▶ _Task to carry out_:
Copy out each line of the data holding "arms".

*** Records shown ***

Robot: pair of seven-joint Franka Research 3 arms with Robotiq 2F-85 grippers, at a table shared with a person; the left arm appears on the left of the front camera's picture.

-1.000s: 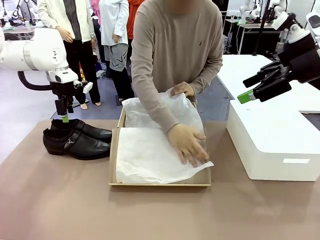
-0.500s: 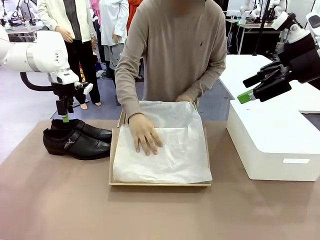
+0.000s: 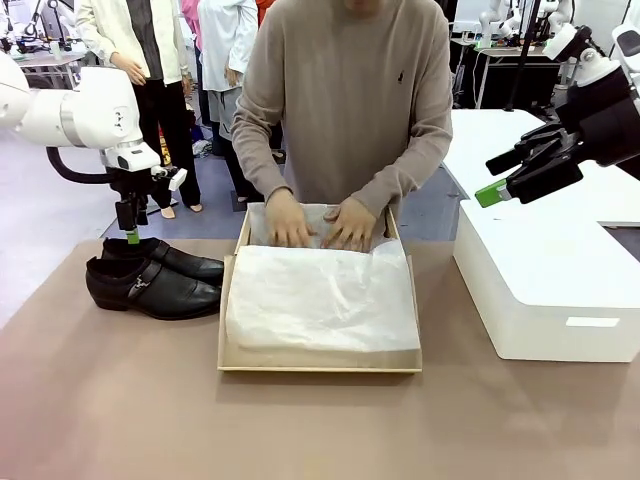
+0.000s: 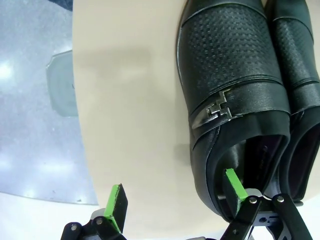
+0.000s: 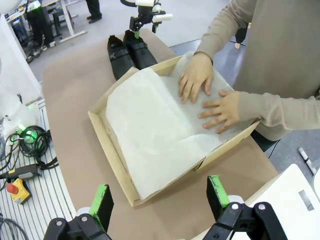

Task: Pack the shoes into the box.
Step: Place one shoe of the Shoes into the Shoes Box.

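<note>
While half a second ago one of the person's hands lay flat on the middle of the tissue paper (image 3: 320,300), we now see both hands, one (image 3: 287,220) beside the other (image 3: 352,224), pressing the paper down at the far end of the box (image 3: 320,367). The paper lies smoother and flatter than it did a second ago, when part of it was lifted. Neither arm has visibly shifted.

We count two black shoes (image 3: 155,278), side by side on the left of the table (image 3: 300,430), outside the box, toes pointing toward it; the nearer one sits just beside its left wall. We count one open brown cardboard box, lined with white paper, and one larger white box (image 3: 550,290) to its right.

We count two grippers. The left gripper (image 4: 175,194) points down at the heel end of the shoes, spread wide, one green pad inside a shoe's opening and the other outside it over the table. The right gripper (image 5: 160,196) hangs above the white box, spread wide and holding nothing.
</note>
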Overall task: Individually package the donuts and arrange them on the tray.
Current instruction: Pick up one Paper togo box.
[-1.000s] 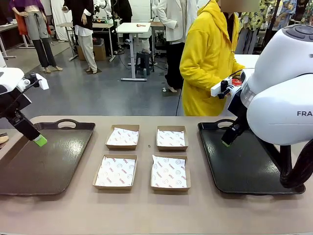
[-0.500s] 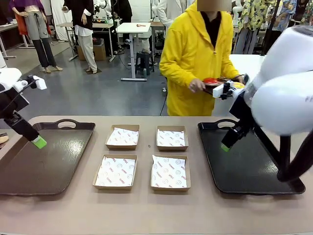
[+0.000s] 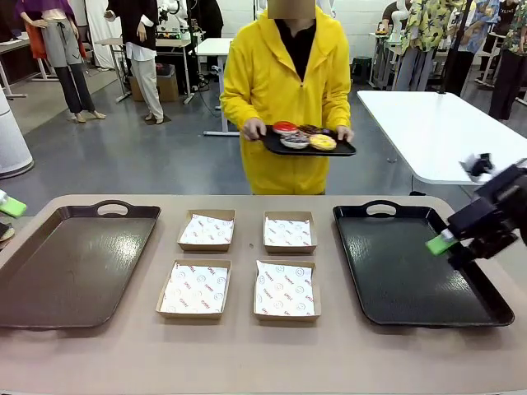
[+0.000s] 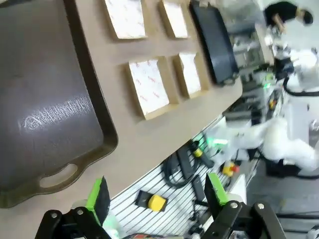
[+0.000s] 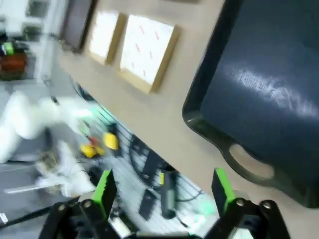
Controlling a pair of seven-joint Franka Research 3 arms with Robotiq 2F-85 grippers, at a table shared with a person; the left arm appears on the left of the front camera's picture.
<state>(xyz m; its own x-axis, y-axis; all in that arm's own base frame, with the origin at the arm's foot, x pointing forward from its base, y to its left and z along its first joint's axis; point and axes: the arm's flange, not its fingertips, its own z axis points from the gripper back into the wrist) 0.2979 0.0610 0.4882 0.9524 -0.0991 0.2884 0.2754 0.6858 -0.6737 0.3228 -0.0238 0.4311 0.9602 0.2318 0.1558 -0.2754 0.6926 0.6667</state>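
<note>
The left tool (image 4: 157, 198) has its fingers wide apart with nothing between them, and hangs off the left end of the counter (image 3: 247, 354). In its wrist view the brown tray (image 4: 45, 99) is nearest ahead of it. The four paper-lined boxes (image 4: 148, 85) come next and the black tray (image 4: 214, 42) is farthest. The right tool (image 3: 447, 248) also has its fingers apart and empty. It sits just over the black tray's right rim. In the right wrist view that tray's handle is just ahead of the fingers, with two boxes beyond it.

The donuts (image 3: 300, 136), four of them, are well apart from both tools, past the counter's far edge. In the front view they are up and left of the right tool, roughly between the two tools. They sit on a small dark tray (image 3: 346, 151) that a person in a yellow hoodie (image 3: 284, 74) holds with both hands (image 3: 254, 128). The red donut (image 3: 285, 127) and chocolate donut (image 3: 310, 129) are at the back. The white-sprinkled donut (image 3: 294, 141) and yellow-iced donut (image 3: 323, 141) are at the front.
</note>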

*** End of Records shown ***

▶ _Expected output_:
Robot: pair of seven-joint Franka Research 3 arms with Robotiq 2F-85 grippers, at a table shared with a person; the left arm appears on the left of the front camera's picture.
Controlling a pair of seven-joint Franka Research 3 arms with Robotiq 2F-85 grippers, at a table shared with a person; the left arm appears on the left of the front camera's picture.

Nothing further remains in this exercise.